■ Problem ■
The first line of the data below and every line after it, through the one with "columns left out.", must be transcribed without change.
------
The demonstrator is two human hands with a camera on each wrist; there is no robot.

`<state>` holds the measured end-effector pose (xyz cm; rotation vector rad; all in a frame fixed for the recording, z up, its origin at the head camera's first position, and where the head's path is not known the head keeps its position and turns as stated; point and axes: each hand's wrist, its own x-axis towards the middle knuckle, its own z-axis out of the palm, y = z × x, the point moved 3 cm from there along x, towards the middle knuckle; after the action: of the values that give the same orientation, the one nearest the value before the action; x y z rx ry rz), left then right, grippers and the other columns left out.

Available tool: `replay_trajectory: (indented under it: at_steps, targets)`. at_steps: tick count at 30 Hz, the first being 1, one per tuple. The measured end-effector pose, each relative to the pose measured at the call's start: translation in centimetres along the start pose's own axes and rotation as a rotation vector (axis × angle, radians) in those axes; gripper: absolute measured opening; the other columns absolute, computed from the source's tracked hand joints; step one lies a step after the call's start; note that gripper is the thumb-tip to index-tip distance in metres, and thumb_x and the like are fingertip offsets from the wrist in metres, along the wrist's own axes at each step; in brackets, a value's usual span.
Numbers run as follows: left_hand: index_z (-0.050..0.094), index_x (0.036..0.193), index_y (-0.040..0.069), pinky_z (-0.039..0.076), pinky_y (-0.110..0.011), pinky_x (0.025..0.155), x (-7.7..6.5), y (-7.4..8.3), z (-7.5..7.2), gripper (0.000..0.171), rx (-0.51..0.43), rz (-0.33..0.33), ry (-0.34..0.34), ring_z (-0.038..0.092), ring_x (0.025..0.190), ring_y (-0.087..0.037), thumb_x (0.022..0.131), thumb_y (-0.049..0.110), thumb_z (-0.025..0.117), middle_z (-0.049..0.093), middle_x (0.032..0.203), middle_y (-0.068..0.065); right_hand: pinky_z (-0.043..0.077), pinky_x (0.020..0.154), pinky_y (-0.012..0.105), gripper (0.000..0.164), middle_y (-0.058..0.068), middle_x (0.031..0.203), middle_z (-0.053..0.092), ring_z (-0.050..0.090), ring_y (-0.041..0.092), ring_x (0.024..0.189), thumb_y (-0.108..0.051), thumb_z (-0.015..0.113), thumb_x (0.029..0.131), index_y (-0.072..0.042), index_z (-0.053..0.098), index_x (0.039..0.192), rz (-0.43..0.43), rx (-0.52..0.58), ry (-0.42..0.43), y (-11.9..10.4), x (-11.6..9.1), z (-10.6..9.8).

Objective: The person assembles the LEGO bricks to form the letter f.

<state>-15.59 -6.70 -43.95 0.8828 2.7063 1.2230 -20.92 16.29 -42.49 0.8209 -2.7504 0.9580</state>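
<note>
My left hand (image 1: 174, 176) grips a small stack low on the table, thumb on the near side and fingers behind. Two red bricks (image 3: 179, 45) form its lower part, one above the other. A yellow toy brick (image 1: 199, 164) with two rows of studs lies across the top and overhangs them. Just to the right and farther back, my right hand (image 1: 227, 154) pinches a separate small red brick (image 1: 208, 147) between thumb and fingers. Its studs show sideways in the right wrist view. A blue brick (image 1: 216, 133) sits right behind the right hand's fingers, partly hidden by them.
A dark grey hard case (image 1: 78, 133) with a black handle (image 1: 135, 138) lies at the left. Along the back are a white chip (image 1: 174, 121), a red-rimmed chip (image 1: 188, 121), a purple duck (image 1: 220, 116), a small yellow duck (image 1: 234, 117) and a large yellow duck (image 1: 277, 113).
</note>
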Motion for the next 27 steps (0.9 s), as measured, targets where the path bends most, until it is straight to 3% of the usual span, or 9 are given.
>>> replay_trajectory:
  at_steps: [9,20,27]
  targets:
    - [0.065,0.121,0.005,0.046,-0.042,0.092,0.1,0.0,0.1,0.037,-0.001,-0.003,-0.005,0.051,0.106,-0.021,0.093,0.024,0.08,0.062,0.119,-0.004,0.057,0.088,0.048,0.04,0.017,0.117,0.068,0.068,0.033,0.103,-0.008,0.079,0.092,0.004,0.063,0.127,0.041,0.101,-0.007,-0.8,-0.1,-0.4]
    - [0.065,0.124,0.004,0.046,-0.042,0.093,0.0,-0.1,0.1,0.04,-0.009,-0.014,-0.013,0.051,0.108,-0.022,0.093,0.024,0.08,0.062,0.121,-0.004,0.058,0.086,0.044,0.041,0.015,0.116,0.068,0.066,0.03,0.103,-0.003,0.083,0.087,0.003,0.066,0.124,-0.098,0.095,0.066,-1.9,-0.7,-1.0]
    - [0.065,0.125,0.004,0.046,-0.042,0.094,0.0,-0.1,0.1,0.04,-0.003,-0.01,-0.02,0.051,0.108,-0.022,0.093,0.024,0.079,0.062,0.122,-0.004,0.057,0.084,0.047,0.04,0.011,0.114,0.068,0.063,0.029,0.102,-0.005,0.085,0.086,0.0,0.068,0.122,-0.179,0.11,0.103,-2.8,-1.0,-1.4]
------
■ Response area ■
The demonstrator is two human hands with a camera on each wrist; there is no robot.

`<state>` holds the measured end-effector pose (xyz cm; rotation vector rad; all in a frame fixed for the recording, z up, its origin at the head camera's first position, and where the head's path is not known the head keeps its position and turns as stated; point and axes: each hand's wrist, its own x-axis towards the middle knuckle, its own z-axis out of the palm, y = z × x, the point moved 3 cm from there along x, towards the middle knuckle; after the action: of the values that give the same orientation, the one nearest the value before the action; x y z rx ry rz), left then right, grippers and the other columns left out.

No more work remains on this exercise.